» **ACTION ITEM**: Set down each record below exactly as it stands. Pictures are not part of the copy.
BEGIN EXERCISE DATA
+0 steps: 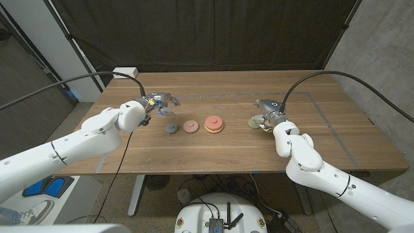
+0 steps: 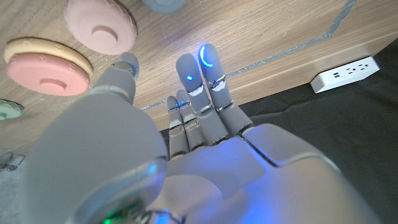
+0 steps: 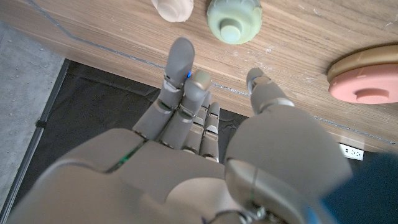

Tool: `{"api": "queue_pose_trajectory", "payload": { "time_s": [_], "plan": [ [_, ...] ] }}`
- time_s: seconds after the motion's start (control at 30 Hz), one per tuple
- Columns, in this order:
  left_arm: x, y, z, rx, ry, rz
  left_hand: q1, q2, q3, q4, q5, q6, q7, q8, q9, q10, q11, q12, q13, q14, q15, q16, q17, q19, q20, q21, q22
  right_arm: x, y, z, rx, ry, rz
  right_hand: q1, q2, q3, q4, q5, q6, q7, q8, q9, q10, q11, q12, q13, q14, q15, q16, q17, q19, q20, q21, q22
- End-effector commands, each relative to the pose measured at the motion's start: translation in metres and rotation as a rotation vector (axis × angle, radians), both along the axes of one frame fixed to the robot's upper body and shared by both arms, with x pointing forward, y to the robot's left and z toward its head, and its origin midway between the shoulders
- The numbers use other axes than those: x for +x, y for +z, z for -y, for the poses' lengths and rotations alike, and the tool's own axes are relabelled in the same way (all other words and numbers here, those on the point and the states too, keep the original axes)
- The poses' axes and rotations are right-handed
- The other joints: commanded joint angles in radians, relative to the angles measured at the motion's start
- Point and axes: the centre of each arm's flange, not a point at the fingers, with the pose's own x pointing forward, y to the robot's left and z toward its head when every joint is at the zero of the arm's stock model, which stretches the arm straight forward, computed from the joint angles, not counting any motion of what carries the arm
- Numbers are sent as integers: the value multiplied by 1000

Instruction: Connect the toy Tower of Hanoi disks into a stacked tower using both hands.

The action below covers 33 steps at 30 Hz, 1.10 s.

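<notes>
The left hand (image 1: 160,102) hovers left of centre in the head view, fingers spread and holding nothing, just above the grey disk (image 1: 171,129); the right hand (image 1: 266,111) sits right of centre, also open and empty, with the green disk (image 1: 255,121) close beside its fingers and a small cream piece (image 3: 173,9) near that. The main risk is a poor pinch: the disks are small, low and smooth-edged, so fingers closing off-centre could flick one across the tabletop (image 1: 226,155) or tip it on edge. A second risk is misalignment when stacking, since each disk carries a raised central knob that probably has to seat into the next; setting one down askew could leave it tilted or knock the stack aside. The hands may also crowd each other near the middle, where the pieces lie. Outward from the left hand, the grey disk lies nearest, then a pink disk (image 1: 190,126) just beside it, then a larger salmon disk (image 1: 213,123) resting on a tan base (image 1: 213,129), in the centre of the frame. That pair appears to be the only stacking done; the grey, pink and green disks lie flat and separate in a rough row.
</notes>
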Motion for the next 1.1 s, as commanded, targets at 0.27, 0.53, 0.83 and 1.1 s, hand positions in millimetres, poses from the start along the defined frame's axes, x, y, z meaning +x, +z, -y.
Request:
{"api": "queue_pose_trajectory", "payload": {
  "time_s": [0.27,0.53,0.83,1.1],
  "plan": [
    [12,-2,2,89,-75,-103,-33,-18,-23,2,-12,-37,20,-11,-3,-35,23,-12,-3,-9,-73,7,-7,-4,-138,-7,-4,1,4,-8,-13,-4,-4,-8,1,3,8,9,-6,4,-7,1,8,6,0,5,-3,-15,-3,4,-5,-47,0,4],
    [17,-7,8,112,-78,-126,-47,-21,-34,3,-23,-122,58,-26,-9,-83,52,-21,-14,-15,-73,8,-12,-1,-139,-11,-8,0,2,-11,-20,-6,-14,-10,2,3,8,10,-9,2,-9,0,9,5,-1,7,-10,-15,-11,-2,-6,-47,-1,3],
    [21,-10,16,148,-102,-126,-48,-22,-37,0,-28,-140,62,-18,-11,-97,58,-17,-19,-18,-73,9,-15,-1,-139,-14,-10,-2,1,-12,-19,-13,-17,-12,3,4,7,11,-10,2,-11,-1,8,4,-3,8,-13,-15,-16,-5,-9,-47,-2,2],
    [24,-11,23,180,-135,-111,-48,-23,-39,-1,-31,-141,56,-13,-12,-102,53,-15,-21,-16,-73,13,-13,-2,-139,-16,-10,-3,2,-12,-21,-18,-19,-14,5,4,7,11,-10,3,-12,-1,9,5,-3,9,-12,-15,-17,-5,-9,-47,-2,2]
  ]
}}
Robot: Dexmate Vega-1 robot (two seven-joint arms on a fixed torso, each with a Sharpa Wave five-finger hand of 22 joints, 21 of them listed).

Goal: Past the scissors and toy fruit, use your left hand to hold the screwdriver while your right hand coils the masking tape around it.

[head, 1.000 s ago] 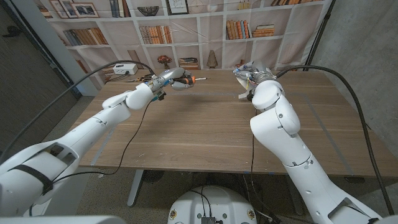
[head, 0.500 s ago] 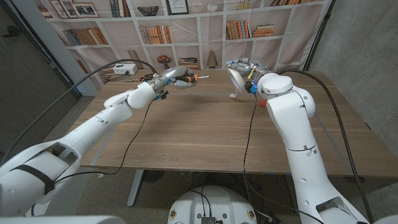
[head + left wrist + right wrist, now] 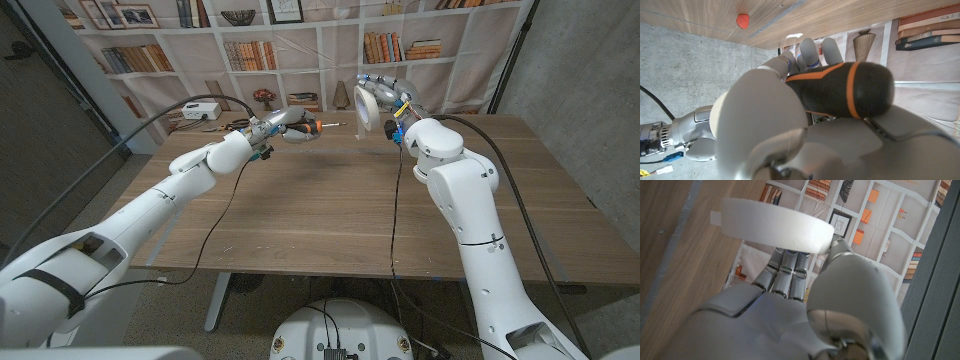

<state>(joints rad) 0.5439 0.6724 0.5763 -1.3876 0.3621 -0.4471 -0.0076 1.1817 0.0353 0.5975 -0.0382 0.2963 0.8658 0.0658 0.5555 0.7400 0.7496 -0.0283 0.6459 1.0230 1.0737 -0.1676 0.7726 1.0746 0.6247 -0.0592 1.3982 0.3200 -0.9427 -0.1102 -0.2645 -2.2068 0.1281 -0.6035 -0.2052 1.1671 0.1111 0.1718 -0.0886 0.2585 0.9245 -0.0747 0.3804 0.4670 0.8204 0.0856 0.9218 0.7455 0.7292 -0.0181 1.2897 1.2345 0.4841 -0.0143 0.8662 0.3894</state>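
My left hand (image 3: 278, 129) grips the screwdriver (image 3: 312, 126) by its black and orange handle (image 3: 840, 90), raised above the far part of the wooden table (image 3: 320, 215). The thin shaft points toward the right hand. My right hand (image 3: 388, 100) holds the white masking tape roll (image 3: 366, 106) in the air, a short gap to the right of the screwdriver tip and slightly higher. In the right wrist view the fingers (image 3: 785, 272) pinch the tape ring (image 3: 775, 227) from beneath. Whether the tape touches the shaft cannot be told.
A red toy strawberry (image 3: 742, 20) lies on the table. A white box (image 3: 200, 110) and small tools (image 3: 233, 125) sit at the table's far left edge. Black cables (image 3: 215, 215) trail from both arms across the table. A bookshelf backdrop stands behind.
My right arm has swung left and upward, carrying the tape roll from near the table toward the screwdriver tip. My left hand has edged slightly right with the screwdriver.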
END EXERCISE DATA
» **TASK RESPONSE**:
+0 steps: 
+0 steps: 
+0 steps: 

Tool: `{"api": "queue_pose_trajectory", "payload": { "time_s": [_], "plan": [ [_, ...] ] }}`
- time_s: seconds after the motion's start (control at 30 Hz), one per tuple
- Columns, in this order:
  left_arm: x, y, z, rx, ry, rz
  left_hand: q1, q2, q3, q4, q5, q6, q7, q8, q9, q10, q11, q12, q13, q14, q15, q16, q17, q19, q20, q21, q22
  right_arm: x, y, z, rx, ry, rz
  right_hand: q1, q2, q3, q4, q5, q6, q7, q8, q9, q10, q11, q12, q13, q14, q15, q16, q17, q19, q20, q21, q22
- End-effector commands, each relative to the pose measured at the motion's start: translation in metres and rotation as a rotation vector (axis × angle, radians), both along the axes of one frame fixed to the robot's upper body and shared by both arms, with x pointing forward, y to the robot's left and z toward its head, and its origin midway between the shoulders
- The numbers use other axes than those: x for +x, y for +z, z for -y, for the poses' lengths and rotations alike, and the tool's own axes are relabelled in the same way (all other words and numbers here, those on the point and the states too, keep the original axes)
- The poses' axes and rotations are right-handed
- The other joints: commanded joint angles in radians, relative to the angles measured at the motion's start
- Point and axes: the centre of each arm's flange, not a point at the fingers, with the pose's own x pointing forward, y to the robot's left and z toward its head when every joint is at the zero of the arm's stock model, which stretches the arm straight forward, computed from the joint angles, not counting any motion of what carries the arm
- Numbers are sent as integers: the value multiplied by 1000

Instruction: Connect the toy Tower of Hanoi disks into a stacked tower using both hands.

The action below covers 33 steps at 30 Hz, 1.10 s.

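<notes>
The left hand (image 1: 160,102) hovers left of centre in the head view, fingers spread and holding nothing, just above the grey disk (image 1: 171,129); the right hand (image 1: 266,111) sits right of centre, also open and empty, with the green disk (image 1: 255,121) close beside its fingers and a small cream piece (image 3: 173,9) near that. The main risk is a poor pinch: the disks are small, low and smooth-edged, so fingers closing off-centre could flick one across the tabletop (image 1: 226,155) or tip it on edge. A second risk is misalignment when stacking, since each disk carries a raised central knob that probably has to seat into the next; setting one down askew could leave it tilted or knock the stack aside. The hands may also crowd each other near the middle, where the pieces lie. Outward from the left hand, the grey disk lies nearest, then a pink disk (image 1: 190,126) just beside it, then a larger salmon disk (image 1: 213,123) resting on a tan base (image 1: 213,129), in the centre of the frame. That pair appears to be the only stacking done; the grey, pink and green disks lie flat and separate in a rough row.
</notes>
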Motion for the next 1.1 s, as commanded, targets at 0.27, 0.53, 0.83 and 1.1 s, hand positions in millimetres, poses from the start along the defined frame's axes, x, y, z meaning +x, +z, -y.
Request:
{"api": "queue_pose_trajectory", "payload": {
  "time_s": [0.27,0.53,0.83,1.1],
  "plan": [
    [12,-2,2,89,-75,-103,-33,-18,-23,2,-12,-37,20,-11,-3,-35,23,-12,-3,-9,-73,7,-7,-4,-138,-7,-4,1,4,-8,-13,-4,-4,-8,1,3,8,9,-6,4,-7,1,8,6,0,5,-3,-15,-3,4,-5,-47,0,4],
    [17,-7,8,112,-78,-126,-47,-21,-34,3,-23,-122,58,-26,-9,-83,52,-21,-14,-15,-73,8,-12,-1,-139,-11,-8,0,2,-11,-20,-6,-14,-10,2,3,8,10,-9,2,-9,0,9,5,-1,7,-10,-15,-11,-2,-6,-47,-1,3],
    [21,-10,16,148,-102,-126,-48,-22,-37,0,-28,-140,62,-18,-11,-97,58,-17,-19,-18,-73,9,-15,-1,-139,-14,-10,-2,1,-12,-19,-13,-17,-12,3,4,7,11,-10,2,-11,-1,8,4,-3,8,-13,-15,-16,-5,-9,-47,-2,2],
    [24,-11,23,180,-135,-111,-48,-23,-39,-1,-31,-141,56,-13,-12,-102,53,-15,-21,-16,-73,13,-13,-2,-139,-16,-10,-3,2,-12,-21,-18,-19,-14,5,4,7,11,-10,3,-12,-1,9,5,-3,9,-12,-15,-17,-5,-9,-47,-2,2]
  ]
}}
Robot: Dexmate Vega-1 robot (two seven-joint arms on a fixed torso, each with a Sharpa Wave five-finger hand of 22 joints, 21 of them listed).

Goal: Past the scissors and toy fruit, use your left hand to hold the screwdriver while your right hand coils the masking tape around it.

[head, 1.000 s ago] 
[head, 0.500 s ago] 
[head + left wrist + right wrist, now] 

<state>(joints rad) 0.5439 0.6724 0.5763 -1.3876 0.3621 -0.4471 -0.0076 1.1817 0.0353 0.5975 -0.0382 0.2963 0.8658 0.0658 0.5555 0.7400 0.7496 -0.0283 0.6459 1.0230 1.0737 -0.1676 0.7726 1.0746 0.6247 -0.0592 1.3982 0.3200 -0.9427 -0.1102 -0.2645 -2.2068 0.1281 -0.6035 -0.2052 1.1671 0.1111 0.1718 -0.0886 0.2585 0.9245 -0.0747 0.3804 0.4670 0.8204 0.0856 0.9218 0.7455 0.7292 -0.0181 1.2897 1.2345 0.4841 -0.0143 0.8662 0.3894</state>
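My left hand (image 3: 278, 129) grips the screwdriver (image 3: 312, 126) by its black and orange handle (image 3: 840, 90), raised above the far part of the wooden table (image 3: 320, 215). The thin shaft points toward the right hand. My right hand (image 3: 388, 100) holds the white masking tape roll (image 3: 366, 106) in the air, a short gap to the right of the screwdriver tip and slightly higher. In the right wrist view the fingers (image 3: 785, 272) pinch the tape ring (image 3: 775, 227) from beneath. Whether the tape touches the shaft cannot be told.
A red toy strawberry (image 3: 742, 20) lies on the table. A white box (image 3: 200, 110) and small tools (image 3: 233, 125) sit at the table's far left edge. Black cables (image 3: 215, 215) trail from both arms across the table. A bookshelf backdrop stands behind.
My right arm has swung left and upward, carrying the tape roll from near the table toward the screwdriver tip. My left hand has edged slightly right with the screwdriver.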

That is the complete output.